Sayre’s Law states: ‘In any dispute the intensity of feeling is inversely proportional to the value of the issues at stake.’ I’ve noticed this in the world of booze. Some people take the question of whether a Martini should be shaken or stirred, or whether to put fruit in an Old Fashioned, very seriously. For a writer on the subject, there are two ways out of this bind: one is to take a bluff no-nonsense approach and admit that in the end it doesn’t really matter. The other is to take it so seriously that it verges on but doesn’t quite drop into ridiculousness. You can see the contrasting approaches in my two favourite writers on the subject, Kingsley Amis and Bernard DeVoto.

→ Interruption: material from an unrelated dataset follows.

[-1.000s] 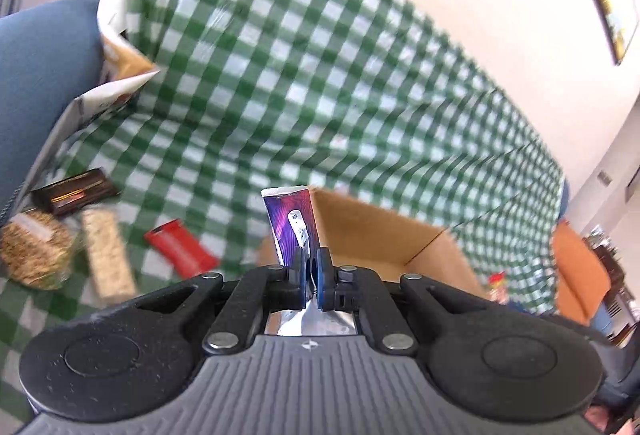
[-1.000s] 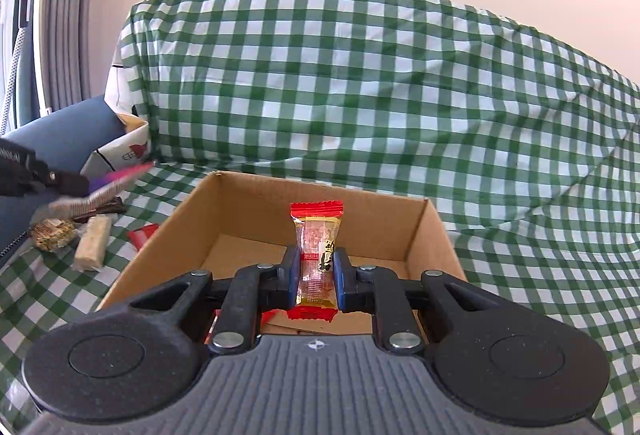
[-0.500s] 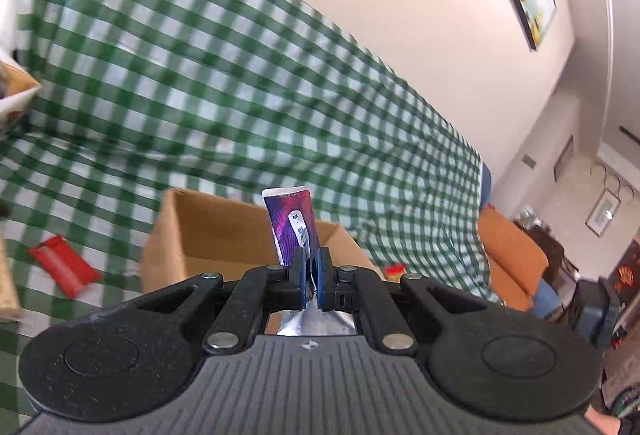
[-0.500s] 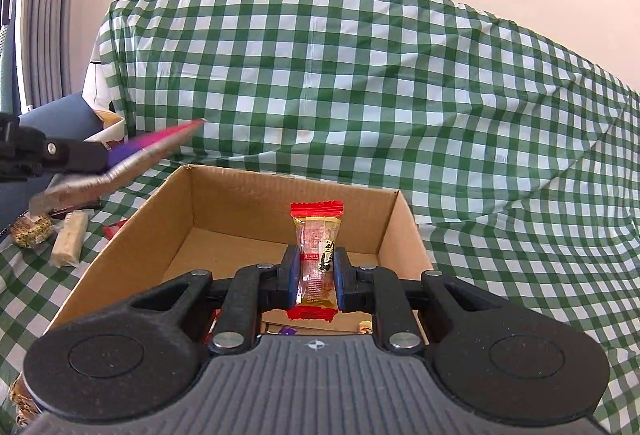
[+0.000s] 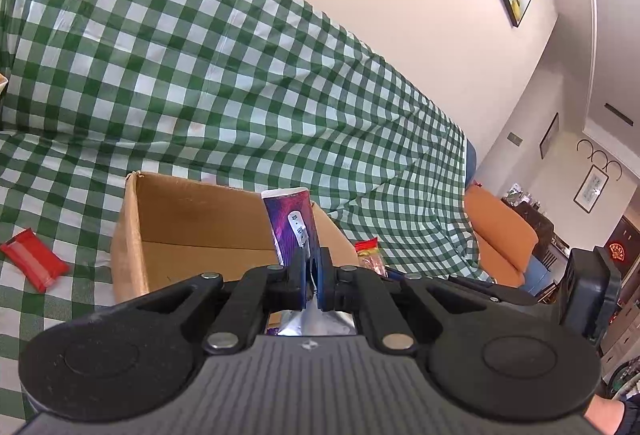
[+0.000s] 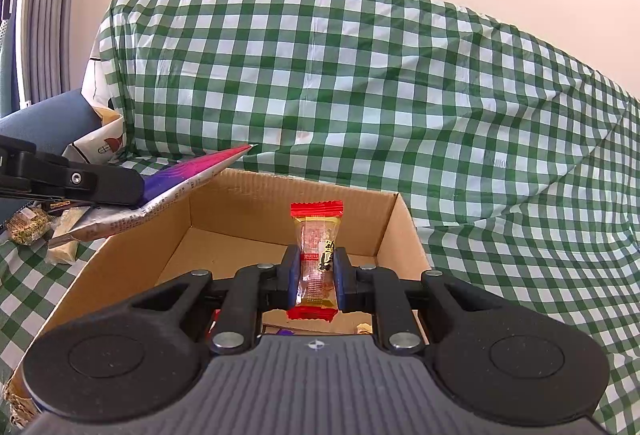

I am sure that for most readers Amis needs no introduction but I’d never heard of DeVoto before my wife gave me a small hardback called The Hour: A Cocktail Manifesto. I later learned that DeVoto was a historian and journalist of some repute in America. He won both the Pulitzer Prize and the National Book Award; he edited the letters of Mark Twain; and for twenty years he had a column in Harper’s Magazine. Worthy though all this is, I cannot imagine it gave the world as much pleasure as this slim volume, first published in 1948.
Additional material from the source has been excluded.